#### [Instructions for the task]
Scan the entries that follow and copy out every line containing "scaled".
*** Block opens ***
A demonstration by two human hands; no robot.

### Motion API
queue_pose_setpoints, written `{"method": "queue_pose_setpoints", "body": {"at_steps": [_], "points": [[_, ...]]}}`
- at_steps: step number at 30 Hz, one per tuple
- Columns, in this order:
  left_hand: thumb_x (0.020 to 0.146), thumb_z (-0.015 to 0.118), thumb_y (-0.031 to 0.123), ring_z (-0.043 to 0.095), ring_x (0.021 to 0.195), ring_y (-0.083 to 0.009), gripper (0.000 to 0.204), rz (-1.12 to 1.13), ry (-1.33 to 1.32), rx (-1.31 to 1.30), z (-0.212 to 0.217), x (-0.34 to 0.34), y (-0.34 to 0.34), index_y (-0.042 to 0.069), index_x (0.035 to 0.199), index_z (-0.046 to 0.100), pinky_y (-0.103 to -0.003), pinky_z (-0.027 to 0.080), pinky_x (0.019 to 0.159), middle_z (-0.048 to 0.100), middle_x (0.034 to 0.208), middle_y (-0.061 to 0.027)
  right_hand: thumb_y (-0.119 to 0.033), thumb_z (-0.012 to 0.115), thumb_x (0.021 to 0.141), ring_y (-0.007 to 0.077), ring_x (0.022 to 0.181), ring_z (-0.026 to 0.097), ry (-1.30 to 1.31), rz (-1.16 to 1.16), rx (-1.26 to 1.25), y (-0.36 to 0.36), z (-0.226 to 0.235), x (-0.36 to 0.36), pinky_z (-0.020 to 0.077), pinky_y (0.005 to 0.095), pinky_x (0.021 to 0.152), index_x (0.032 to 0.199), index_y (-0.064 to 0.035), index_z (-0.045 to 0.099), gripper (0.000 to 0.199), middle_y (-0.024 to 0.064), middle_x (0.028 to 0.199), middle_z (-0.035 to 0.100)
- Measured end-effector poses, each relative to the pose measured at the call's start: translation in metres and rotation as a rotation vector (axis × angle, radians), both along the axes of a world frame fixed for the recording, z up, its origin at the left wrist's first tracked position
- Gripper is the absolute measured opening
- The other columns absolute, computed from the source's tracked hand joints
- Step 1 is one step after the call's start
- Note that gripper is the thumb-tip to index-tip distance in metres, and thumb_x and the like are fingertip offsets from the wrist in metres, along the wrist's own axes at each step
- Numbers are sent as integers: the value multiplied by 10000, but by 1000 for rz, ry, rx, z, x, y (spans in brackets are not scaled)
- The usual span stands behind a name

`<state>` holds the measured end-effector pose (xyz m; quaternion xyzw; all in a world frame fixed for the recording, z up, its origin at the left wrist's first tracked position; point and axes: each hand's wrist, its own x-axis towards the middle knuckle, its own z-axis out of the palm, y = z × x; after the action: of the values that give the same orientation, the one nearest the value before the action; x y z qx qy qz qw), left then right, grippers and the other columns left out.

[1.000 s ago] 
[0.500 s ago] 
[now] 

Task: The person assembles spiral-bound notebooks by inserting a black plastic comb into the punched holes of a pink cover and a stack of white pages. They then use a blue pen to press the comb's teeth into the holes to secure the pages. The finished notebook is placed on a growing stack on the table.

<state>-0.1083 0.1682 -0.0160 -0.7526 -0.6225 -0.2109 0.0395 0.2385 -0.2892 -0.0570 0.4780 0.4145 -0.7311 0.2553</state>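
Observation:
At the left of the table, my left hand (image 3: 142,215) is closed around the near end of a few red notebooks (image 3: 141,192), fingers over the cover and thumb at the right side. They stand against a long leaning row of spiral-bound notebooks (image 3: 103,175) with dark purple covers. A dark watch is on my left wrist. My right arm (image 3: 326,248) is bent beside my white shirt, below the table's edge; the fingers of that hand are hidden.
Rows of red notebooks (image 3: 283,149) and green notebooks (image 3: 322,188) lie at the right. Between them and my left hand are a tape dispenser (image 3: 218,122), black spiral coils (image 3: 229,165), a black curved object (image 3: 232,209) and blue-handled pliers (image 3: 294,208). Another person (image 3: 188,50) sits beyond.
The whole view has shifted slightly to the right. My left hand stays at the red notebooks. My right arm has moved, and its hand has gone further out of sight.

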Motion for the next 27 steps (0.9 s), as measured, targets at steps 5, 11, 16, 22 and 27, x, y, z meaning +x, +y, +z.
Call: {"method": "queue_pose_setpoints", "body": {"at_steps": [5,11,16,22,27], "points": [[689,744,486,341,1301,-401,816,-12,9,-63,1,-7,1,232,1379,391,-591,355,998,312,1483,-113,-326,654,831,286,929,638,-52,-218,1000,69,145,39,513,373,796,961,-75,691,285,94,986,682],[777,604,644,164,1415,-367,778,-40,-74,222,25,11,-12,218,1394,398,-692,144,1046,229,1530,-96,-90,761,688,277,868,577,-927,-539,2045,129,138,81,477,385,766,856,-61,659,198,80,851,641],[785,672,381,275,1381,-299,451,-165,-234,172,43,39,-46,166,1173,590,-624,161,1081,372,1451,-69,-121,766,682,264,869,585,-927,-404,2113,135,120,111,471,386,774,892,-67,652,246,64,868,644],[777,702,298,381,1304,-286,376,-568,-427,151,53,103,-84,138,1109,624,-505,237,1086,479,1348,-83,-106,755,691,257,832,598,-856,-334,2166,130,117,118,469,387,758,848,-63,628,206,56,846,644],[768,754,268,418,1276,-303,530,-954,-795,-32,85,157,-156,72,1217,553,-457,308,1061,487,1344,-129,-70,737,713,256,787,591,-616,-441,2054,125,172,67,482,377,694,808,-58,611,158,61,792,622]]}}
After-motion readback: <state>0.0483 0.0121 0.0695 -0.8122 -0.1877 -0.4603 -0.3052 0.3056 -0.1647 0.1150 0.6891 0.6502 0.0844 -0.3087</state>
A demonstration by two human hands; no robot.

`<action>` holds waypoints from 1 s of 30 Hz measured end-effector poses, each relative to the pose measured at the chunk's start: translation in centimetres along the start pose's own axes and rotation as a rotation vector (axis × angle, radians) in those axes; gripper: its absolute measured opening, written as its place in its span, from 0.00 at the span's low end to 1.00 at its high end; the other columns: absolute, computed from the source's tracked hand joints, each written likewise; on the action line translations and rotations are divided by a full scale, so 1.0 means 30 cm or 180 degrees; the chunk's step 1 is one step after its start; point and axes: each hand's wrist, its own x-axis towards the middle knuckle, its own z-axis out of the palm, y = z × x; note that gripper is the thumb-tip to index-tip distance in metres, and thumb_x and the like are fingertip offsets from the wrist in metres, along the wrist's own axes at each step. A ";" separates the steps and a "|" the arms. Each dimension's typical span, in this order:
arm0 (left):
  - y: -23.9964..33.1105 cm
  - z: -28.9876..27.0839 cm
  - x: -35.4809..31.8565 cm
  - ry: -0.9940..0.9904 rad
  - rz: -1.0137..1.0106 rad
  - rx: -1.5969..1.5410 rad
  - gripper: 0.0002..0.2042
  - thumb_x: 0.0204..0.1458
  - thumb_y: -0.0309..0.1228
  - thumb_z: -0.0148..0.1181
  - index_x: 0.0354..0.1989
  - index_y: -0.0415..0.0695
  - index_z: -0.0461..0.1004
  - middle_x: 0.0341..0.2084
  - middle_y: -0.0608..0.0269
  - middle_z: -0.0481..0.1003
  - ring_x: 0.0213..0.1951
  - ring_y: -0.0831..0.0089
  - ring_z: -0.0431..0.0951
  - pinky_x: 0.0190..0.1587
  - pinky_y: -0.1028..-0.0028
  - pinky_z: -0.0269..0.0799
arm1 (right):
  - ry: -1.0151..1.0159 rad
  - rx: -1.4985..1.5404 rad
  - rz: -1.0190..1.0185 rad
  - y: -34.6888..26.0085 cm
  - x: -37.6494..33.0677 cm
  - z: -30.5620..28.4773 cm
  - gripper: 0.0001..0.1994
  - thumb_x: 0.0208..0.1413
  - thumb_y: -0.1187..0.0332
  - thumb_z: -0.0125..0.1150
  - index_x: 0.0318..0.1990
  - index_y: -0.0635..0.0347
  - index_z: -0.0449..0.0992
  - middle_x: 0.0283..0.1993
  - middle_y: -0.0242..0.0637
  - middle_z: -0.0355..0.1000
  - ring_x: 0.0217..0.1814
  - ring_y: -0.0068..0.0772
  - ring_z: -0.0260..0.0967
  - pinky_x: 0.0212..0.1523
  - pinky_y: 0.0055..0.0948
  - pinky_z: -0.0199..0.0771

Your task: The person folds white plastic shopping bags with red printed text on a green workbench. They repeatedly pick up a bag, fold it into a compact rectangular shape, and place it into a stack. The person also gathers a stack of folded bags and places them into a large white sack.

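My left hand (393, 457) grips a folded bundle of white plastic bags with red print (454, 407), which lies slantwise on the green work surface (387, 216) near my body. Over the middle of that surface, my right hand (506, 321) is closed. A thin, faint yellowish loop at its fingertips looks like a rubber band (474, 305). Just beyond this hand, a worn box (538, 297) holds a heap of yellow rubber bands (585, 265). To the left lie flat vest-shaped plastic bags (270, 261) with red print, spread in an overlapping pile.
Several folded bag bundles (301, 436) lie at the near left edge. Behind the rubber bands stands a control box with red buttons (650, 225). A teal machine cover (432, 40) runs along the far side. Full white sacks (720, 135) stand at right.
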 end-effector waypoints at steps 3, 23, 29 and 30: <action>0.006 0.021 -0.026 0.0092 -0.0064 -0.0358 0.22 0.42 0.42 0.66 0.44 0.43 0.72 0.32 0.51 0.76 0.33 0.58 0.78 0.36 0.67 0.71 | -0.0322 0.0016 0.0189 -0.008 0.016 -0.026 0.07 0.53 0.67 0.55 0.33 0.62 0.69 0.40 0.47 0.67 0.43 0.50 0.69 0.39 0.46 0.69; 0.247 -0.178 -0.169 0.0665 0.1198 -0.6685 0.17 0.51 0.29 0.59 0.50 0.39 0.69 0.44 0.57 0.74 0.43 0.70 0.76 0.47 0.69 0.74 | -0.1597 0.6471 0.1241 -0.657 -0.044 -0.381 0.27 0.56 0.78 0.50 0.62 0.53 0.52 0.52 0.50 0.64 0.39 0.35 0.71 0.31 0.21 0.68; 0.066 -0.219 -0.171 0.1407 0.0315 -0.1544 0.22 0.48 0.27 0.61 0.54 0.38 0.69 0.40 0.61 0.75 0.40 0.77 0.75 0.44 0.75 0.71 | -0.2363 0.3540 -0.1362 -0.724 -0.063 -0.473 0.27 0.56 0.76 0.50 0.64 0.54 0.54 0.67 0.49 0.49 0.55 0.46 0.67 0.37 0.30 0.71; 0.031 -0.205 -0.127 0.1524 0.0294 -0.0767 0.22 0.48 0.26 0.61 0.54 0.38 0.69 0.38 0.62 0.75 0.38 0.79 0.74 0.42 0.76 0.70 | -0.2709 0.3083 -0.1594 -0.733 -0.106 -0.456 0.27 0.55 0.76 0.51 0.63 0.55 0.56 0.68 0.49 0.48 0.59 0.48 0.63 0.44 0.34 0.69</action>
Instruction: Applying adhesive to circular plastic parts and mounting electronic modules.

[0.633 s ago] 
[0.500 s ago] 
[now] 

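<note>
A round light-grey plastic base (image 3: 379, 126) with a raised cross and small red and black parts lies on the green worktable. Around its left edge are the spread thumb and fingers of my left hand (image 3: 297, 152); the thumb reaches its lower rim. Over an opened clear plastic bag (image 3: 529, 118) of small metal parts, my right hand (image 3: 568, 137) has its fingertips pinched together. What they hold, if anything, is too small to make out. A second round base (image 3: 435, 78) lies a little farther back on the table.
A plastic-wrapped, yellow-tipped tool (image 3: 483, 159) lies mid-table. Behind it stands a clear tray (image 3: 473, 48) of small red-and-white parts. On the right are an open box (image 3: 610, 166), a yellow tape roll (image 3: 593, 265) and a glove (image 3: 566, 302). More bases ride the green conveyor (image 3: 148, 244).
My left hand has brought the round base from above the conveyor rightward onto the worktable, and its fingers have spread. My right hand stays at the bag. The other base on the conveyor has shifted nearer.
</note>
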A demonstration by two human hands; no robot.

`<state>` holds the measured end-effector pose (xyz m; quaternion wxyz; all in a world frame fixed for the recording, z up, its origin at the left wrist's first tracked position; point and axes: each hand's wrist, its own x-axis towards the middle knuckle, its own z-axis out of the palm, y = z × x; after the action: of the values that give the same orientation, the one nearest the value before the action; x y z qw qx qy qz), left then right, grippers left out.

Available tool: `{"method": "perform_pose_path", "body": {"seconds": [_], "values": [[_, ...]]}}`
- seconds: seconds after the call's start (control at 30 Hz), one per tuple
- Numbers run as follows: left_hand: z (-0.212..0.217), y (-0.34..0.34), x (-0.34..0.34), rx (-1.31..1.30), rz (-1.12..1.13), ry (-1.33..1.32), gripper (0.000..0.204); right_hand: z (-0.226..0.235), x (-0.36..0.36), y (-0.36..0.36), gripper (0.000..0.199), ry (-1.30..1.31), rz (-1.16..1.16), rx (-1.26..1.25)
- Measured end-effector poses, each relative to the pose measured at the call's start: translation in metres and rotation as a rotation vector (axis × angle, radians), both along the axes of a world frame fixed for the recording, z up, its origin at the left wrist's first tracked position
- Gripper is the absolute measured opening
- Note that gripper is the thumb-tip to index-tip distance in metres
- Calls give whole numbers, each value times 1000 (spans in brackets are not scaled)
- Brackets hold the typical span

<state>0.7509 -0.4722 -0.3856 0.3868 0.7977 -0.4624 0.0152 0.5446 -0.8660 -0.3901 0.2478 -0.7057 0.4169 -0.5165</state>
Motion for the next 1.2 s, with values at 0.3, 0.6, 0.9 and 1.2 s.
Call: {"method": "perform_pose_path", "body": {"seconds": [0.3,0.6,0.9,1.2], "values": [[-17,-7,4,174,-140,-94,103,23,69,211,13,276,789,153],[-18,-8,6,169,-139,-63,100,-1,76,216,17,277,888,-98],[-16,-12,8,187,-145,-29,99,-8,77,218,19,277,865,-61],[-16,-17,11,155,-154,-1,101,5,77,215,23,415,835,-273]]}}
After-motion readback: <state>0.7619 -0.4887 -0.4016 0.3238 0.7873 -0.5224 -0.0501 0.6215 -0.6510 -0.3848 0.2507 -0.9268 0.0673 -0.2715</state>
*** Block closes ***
#### [Answer to this task]
- Numbers are sent as integers: the value multiplied by 10000, but by 1000 for rz, ry, rx, z, x, y (spans in brackets are not scaled)
- Calls give whole numbers, each value times 1000 (spans in brackets are not scaled)

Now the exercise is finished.